In citing Moses, of course, Jaki make clear his conviction that morality must be derived from a Higher Authority than man’s reason or experience.  That God is Real ever remains central to his thought; that His existence is demonstrable remains his informed conviction, for the very limits of our own reality necessarily suggests the limitless Reality underlying our existence.  “The explanation can only be found in a being which is self-explaining in the sense that it possesses all perfection in an absolutely perfect way, and above all the perfection to exist and do so without any limitation” (p. 165).  Such an elucidation is deeply philosophical and theological rather than scientific, for scientific methods simply cannot probe intangible realities.  Demonstrating the existence of God or the soul requires thinking that is “radically inferential” inasmuch as it “has for its object something which is no longer material but strictly spiritual” (p. 176).   
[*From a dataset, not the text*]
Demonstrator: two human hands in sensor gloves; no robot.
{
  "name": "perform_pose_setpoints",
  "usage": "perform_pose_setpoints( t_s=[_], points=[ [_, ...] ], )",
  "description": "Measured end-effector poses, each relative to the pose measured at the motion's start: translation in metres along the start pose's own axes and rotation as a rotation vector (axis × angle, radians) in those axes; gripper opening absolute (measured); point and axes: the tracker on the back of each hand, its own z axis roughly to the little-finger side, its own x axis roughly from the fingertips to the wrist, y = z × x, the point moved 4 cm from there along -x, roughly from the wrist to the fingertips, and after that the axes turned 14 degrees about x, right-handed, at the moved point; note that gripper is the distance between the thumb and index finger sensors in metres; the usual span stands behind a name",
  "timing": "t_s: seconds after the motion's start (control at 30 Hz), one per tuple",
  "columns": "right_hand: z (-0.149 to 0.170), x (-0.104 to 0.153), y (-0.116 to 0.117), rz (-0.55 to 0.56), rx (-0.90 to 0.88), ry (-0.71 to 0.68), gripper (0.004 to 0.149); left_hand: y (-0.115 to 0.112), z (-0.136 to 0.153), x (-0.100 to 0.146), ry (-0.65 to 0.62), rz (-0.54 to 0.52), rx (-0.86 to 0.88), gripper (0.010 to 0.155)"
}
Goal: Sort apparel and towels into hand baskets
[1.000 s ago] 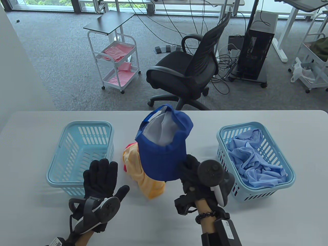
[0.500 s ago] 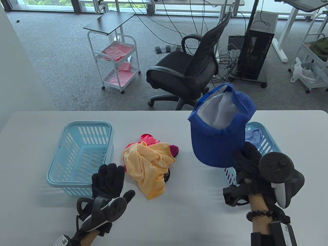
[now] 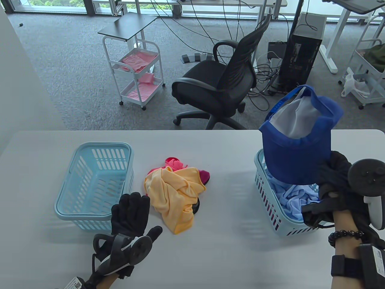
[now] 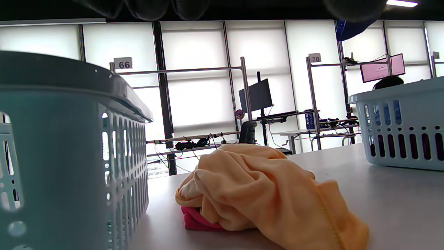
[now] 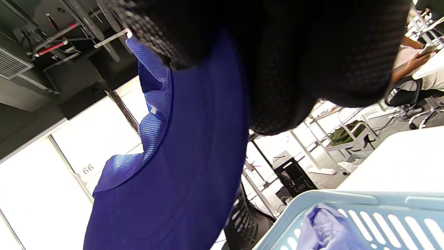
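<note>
My right hand (image 3: 332,174) grips the brim of a blue cap (image 3: 297,144) and holds it above the right light-blue basket (image 3: 264,192), which holds a light-blue garment (image 3: 293,197). The right wrist view shows the cap (image 5: 180,156) close under the fingers (image 5: 277,62) and the basket rim (image 5: 333,199) below. My left hand (image 3: 130,213) rests flat and open on the table, between the empty left basket (image 3: 93,180) and a yellow cloth (image 3: 174,192) lying on a pink cloth (image 3: 174,163). The left wrist view shows the yellow cloth (image 4: 256,194) beside the left basket (image 4: 69,156).
The white table (image 3: 210,256) ends at its far edge just behind the baskets. Beyond it stand a black office chair (image 3: 222,81), a white cart (image 3: 135,66) and a computer tower (image 3: 300,60) on the carpet.
My right hand has carried the blue cap from over the cloth pile rightward to above the right basket. My left hand has slid slightly right and toward me.
</note>
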Motion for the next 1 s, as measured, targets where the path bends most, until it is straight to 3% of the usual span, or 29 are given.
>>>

This was the approach of Medieval Scholastics such as Thomas Aquinas, whom Jaki cheerfully follows.  And he shares the commendation given them by Condorcet, himself a hostile witness:  “‘We owe to the Schoolmen,’ Condorcet wrote, ‘more precise notions concerning the ideas that can be entertained about the supreme Being and his attributes; the distinction between the first cause and the universe which it is supposed to govern; the distinction between spirit and matter; the different meanings that can be given to the word liberty; what was meant by creation; the manner of distinguishing the various operations of the human mind; and the correct way of classifying such ideas as it can form of real objects and their properties’” (p. 179).